February 17 is the birthday of miracle man Kuda Bux (Khuda Bukhsh, 1905-1981). As a teenager, Bux learned the secrets of professional magic from a certain “Professor Moor”, but was instructed in the arts that would become the core of his act from a mystic yogi named Banerjee. From Banerjee he learned firewalking and walking on hot coals, and the highly unique stunt of covering his eyes with wet dough balls followed by a blindfold, after which, remarkably, he was still able to see. With his eyes covered in this fashion, he was able to read books and the faces of coins held by others, and to do a showstopping William Tell routine with a pellet gun.
Bux moved to the U.S. in the 1930s. He performed his firewalking routines in both London and New York; and in 1938 a British Pathe film was taken of his blindfold routine called The Man with the X-Ray Eyes. (Google it, it’s currently available online).

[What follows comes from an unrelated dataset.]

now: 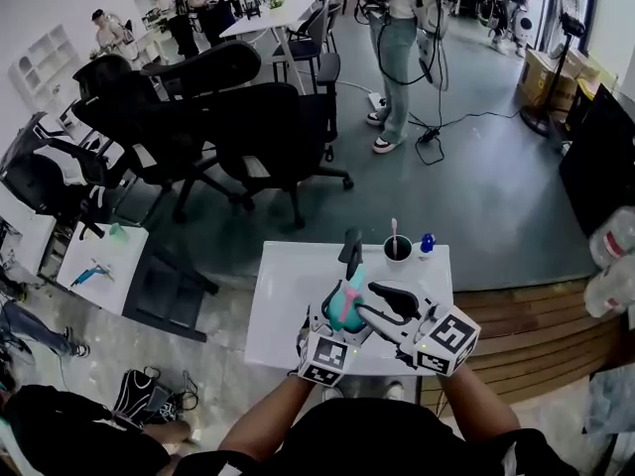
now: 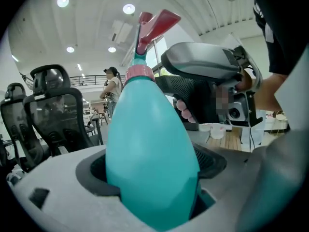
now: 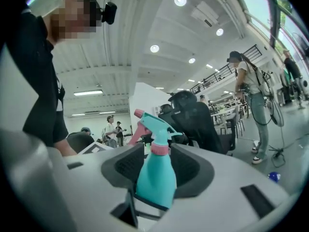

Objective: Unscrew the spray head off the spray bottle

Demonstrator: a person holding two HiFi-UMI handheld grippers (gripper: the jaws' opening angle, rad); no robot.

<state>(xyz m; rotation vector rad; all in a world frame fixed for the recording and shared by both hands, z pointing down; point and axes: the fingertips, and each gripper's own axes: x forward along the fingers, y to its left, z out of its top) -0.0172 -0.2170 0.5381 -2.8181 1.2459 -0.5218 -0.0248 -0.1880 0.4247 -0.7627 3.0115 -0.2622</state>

In 1940, Bux was featured in the British film They Came By Night starring Will Fyffe. A decade later he briefly had his own TV series on CBS: Kuda Bux, Hindu Mystic. He continued to appear on American TV throughout the years, on programs like The Tonight Show, I’ve Got a Secret, The Art Linkletter Show, Captain Kangaroo and The Mike Douglas Show. Starting in 1963, he was represented by producer/promoter/gallery owner Barbara Feiden, who often joined him in his public appearances. Bux’s career inspired Roald Dahl’s tale The Wonderful Story of Henry Sugar, first published in 1977.
Ironically, Bux’s last years were spent in blindness! Glaucoma was the culprit.